— Description of the task —
Transcribe the listing below verbatim, omitting pictures.

— Provided data —
━━━━━━━━━━━━━━━━━━━━

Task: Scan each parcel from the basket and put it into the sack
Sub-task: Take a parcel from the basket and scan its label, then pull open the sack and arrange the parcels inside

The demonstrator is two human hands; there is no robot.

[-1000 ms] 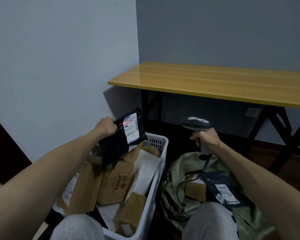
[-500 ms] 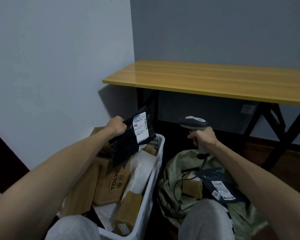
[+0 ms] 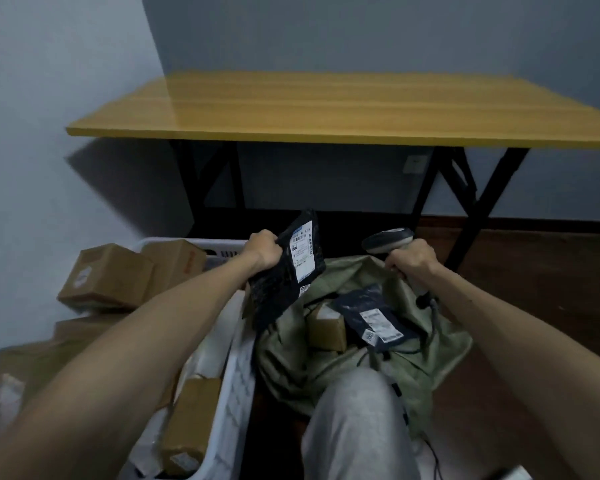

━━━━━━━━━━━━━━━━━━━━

— The answer —
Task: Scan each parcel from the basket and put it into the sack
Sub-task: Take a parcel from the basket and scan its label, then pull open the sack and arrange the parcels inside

The demonstrator is two human hands; there is no robot.

[-1000 ms] 
[-500 ms] 
[+0 ms] 

This answer requires no further additions.